» Task goal
In the entries that follow, find the line containing "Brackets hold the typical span"; from there, copy every line exactly through the line containing "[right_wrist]".

» Saved data entries
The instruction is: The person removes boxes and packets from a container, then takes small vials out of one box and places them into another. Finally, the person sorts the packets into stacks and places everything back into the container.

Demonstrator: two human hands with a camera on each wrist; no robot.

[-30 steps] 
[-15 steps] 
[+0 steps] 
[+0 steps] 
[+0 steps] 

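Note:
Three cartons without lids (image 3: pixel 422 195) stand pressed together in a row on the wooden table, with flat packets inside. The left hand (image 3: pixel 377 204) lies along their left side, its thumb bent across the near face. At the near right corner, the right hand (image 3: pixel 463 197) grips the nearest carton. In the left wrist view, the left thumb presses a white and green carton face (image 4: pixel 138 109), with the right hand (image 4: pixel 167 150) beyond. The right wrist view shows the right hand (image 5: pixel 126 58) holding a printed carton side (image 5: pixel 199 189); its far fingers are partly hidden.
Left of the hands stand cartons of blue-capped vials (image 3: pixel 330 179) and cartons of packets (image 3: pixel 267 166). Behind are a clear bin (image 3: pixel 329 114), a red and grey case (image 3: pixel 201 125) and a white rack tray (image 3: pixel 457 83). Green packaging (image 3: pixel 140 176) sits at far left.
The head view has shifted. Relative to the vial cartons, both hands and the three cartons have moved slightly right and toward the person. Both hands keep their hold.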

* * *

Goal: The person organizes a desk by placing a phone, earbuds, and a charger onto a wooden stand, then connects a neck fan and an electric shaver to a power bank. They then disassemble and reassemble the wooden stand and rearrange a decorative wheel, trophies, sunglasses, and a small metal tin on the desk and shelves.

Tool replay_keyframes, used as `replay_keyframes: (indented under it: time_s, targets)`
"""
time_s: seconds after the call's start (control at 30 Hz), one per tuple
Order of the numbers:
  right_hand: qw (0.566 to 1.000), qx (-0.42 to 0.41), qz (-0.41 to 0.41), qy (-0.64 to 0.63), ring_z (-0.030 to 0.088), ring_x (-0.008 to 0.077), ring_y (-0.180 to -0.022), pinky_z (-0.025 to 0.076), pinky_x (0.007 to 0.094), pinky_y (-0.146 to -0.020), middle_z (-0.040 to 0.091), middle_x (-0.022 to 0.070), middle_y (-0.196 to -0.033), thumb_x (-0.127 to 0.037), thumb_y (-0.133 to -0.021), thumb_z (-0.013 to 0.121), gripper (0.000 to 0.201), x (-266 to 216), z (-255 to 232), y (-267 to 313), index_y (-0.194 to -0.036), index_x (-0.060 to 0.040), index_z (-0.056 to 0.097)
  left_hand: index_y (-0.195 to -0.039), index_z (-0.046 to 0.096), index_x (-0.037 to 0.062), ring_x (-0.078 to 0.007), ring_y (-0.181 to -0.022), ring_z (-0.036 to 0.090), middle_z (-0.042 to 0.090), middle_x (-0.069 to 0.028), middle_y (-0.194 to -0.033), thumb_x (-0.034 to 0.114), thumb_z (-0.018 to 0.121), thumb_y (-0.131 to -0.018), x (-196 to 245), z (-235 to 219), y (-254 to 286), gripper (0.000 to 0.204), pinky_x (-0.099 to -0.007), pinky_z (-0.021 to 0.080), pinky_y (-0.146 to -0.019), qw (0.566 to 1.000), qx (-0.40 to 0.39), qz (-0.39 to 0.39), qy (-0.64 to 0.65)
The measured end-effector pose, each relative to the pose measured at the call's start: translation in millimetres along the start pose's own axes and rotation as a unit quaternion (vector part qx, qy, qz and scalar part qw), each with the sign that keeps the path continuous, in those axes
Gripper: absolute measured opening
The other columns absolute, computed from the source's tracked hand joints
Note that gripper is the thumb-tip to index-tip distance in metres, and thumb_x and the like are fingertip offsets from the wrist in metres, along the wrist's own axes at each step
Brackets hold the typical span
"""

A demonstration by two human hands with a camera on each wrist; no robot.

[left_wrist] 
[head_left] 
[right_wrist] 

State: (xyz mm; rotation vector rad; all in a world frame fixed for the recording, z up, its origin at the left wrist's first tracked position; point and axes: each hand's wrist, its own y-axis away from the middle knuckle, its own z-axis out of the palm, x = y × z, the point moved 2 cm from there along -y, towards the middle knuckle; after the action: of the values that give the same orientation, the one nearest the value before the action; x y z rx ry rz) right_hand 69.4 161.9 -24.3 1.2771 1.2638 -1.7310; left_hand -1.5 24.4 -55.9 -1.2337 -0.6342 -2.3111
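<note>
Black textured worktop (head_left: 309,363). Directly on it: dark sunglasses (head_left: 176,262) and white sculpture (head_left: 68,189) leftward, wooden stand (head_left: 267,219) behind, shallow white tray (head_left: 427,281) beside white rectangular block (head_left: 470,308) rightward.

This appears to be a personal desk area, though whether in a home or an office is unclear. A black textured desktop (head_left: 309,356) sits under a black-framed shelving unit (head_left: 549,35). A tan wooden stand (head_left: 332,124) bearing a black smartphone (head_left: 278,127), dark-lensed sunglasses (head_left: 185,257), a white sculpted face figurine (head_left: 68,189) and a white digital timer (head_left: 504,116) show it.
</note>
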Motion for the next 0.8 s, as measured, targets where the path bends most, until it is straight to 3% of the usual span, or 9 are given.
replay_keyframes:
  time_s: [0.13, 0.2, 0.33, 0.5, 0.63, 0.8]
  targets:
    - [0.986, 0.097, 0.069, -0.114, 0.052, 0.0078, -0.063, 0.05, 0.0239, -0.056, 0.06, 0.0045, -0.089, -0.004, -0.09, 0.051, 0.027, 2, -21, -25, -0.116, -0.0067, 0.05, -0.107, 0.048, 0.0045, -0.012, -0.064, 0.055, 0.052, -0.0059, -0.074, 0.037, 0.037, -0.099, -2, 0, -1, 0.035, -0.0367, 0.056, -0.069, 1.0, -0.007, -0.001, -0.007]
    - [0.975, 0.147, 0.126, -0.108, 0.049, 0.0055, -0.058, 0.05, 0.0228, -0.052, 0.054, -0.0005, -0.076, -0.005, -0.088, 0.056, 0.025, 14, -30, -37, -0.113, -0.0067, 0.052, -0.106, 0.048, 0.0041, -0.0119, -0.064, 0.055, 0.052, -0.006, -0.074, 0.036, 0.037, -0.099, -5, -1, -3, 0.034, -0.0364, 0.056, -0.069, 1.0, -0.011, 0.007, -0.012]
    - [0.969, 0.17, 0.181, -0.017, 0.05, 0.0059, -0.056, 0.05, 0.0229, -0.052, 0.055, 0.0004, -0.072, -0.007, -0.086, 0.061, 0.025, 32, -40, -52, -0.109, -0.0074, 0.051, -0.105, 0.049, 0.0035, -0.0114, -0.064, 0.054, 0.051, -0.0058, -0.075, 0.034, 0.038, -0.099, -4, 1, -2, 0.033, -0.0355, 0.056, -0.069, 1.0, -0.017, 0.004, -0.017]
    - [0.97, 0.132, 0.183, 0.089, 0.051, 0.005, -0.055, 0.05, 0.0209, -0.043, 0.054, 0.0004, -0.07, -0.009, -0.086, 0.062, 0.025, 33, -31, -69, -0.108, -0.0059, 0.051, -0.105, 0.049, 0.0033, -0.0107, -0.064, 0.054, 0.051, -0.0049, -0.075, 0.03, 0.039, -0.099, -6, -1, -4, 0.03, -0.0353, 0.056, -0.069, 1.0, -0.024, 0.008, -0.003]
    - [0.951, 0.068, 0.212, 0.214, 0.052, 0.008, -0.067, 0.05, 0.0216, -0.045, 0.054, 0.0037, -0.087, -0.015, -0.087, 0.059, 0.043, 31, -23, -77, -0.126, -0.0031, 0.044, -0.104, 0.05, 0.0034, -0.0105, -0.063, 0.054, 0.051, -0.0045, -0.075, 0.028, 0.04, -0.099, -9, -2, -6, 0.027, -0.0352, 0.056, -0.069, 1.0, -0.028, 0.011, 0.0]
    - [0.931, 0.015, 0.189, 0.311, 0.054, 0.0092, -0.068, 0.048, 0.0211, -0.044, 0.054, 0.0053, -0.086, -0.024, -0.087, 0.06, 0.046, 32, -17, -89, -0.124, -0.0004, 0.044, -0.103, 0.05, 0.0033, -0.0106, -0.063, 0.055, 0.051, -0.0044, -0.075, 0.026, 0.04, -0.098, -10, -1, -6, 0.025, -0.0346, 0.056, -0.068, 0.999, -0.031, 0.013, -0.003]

» Response to the exercise
Brackets hold the typical span
"""

A demonstration by two human hands with a camera on each wrist; no robot.

[left_wrist] 
[head_left] 
[right_wrist] 

This output is complete.